[Dataset items]
★ ★ ★ ★
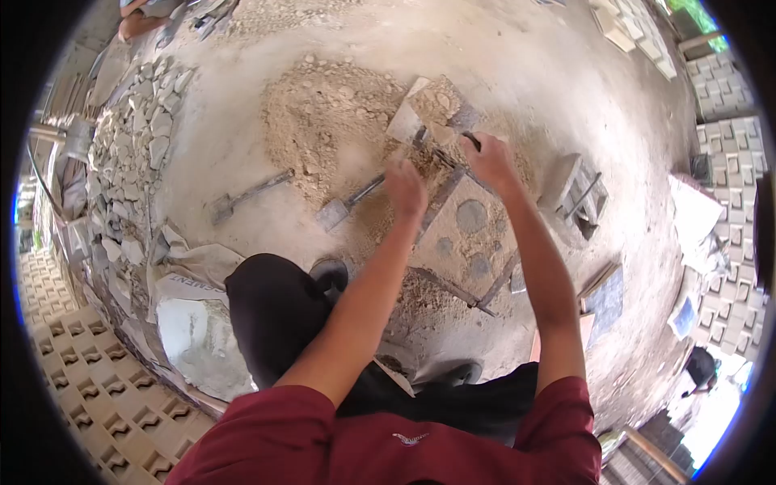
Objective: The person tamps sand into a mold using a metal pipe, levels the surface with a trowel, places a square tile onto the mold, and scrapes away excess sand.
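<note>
Both hands work at the far end of a square metal-edged mould (440,198) lying on the ground. Its sandy face (453,230) carries several grey round patches. My right hand (491,160) is closed around a dark metal handle (470,141) at the mould's far corner. Opposite it, my left hand (406,192) has its fingers curled down at the near-left corner; what they grip is hidden. Just beyond both hands is a flat plate (404,115) with loose sandy material on it. A trowel (333,214) lies left of my left hand.
A mound of sandy soil (323,113) rises beyond the hands. Another flat-bladed tool (222,209) lies further left, near broken stones (133,153). At right sits a grey block-shaped form (575,196). A cement bag (190,287) is beside my left knee. Another person's arm (133,24) shows at top left.
</note>
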Demonstrator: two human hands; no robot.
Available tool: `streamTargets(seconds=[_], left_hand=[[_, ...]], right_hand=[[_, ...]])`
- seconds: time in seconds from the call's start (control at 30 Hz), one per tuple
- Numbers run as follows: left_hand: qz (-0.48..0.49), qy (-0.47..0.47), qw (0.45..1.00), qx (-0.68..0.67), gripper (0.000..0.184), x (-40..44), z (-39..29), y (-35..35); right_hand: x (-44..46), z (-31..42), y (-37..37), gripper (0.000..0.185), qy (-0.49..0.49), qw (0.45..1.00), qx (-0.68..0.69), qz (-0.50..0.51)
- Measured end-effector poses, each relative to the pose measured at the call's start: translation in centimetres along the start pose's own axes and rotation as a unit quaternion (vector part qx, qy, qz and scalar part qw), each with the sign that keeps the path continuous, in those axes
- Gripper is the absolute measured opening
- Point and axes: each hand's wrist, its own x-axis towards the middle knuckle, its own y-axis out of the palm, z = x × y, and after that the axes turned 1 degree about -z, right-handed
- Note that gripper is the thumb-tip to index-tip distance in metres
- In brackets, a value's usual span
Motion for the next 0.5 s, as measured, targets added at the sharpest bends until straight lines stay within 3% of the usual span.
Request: streamTargets(seconds=[0.1,0.17,0.33,0.43,0.5], left_hand=[[-0.113,-0.145,0.979,0.092,0.048,5.6,3.9,-5.3],[-0.161,-0.174,0.968,0.083,0.053,9.1,7.2,-7.7],[-0.136,-0.255,0.949,0.126,0.064,12.4,5.3,-11.4],[-0.137,-0.3,0.933,0.142,0.068,14.2,7.7,-12.5],[-0.138,-0.326,0.926,0.129,0.069,15.1,9.4,-12.5]], right_hand=[[0.2,3.9,3.9,0.031,-0.004,0.999,0.026,0.038],[0.8,6.3,6.8,0.03,-0.026,0.998,-0.062,0.014],[2.8,8.8,12.3,0.031,0.005,0.991,-0.13,-0.031],[4.6,8.5,15.2,0.031,0.074,0.993,-0.096,-0.008],[4.6,8.8,18.0,0.033,0.094,0.993,-0.03,-0.071]])
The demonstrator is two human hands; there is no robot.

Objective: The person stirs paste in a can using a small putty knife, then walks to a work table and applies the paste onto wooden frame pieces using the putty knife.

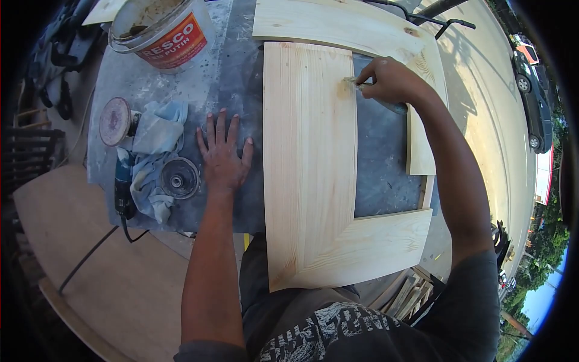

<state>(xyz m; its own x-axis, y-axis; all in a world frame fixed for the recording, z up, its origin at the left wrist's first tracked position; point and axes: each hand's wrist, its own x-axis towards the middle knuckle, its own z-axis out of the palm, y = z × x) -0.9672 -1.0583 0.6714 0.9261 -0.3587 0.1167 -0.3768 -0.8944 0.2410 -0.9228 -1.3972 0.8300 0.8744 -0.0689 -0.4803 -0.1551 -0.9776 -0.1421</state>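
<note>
Nearest the camera: dark shirt [338, 335], bottom of frame, printed front. Just above it, the board [309, 133], pale wood, running up the centre of frame on the grey table [386, 151]; the bottom rail [392, 238] meets it at a slanted seam, lower centre.

Right hand [391, 81], upper centre-right: fingers curled and pinching a small tool [364, 87], possibly a scraper, mostly hidden by the hand. Its tip is at the board's right edge, by a tan patch [345, 92]. Left hand [224, 160], centre-left: palm down on the table, fingers spread, holding nothing, apart from the board.

Step in hand, as judged: local surface work at that patch, perhaps spreading or scraping filler. Next move calls for a firm pinch and a low, even stroke over the patch, without gouging the edge; the flat left hand would suit as a brace.

Around: bucket [175, 42] upper left; sanding pad [114, 121], rag [158, 130], power tool [123, 184] and black disc [180, 178] left of the left hand. Plank [325, 21] across the top, short piece [420, 145] right of centre, scrap wood [405, 298] lower right.
</note>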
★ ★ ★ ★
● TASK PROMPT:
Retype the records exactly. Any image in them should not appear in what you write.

● ANSWER SECTION:
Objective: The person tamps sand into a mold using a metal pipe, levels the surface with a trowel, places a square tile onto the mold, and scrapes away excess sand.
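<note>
Both hands work at the far end of a square metal-edged mould (440,198) lying on the ground. Its sandy face (453,230) carries several grey round patches. My right hand (491,160) is closed around a dark metal handle (470,141) at the mould's far corner. Opposite it, my left hand (406,192) has its fingers curled down at the near-left corner; what they grip is hidden. Just beyond both hands is a flat plate (404,115) with loose sandy material on it. A trowel (333,214) lies left of my left hand.
A mound of sandy soil (323,113) rises beyond the hands. Another flat-bladed tool (222,209) lies further left, near broken stones (133,153). At right sits a grey block-shaped form (575,196). A cement bag (190,287) is beside my left knee. Another person's arm (133,24) shows at top left.
</note>
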Demonstrator: two human hands; no robot.
Available tool: `streamTargets(seconds=[_], left_hand=[[_, ...]], right_hand=[[_, ...]])`
- seconds: time in seconds from the call's start (control at 30 Hz), one per tuple
- Numbers run as follows: left_hand: qz (-0.48..0.49), qy (-0.47..0.47), qw (0.45..1.00), qx (-0.68..0.67), gripper (0.000..0.184), x (-40..44), z (-39..29), y (-35..35); right_hand: x (-44..46), z (-31..42), y (-37..37), gripper (0.000..0.185), qy (-0.49..0.49), qw (0.45..1.00), qx (-0.68..0.69), qz (-0.50..0.51)
- Measured end-effector poses, each relative to the pose measured at the call's start: translation in centimetres along the start pose's own axes and rotation as a unit quaternion (vector part qx, qy, qz and scalar part qw), each with the sign that keeps the path continuous, in those axes
- Gripper is the absolute measured opening
- Point and axes: each hand's wrist, its own x-axis towards the middle knuckle, its own y-axis out of the palm, z = x × y, and after that the axes turned 1 degree about -z, right-handed
- Note that gripper is the thumb-tip to index-tip distance in metres
- In brackets, a value's usual span
Motion for the next 0.5 s, as measured, targets added at the sharpest bends until straight lines stay within 3% of the usual span.
Request: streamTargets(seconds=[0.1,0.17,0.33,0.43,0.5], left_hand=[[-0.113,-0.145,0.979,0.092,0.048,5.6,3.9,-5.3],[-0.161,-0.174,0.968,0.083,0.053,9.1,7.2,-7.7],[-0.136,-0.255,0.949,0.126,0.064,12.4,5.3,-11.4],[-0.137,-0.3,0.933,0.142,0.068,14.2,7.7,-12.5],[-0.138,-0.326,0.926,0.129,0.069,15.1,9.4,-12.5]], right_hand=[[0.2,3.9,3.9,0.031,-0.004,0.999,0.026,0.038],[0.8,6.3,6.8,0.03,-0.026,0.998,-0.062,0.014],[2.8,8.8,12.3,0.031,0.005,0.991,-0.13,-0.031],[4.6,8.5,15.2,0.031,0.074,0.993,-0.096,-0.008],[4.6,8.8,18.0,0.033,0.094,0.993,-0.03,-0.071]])
The demonstrator is two human hands; there is no robot.

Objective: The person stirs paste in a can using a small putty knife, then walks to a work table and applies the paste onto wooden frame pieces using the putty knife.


<state>(xyz m; its own x-axis, y-axis; all in a world frame fixed for the recording, z up, its origin at the left wrist's first tracked position; point and axes: each hand's wrist, its own x-axis towards the middle knuckle, its own z-axis out of the palm, y = z × x) -0.9672 -1.0583 0.6714 0.9261 -0.3587 0.1167 -0.3768 -0.8944 0.2410 -0.9228 -1.3972 0.8300 0.8744 -0.0689 -0.4803 -0.1551 -0.9776 -0.1421</state>
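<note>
Nearest the camera: dark shirt [338, 335], bottom of frame, printed front. Just above it, the board [309, 133], pale wood, running up the centre of frame on the grey table [386, 151]; the bottom rail [392, 238] meets it at a slanted seam, lower centre.

Right hand [391, 81], upper centre-right: fingers curled and pinching a small tool [364, 87], possibly a scraper, mostly hidden by the hand. Its tip is at the board's right edge, by a tan patch [345, 92]. Left hand [224, 160], centre-left: palm down on the table, fingers spread, holding nothing, apart from the board.

Step in hand, as judged: local surface work at that patch, perhaps spreading or scraping filler. Next move calls for a firm pinch and a low, even stroke over the patch, without gouging the edge; the flat left hand would suit as a brace.

Around: bucket [175, 42] upper left; sanding pad [114, 121], rag [158, 130], power tool [123, 184] and black disc [180, 178] left of the left hand. Plank [325, 21] across the top, short piece [420, 145] right of centre, scrap wood [405, 298] lower right.
</note>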

Fully answered, the exercise is complete.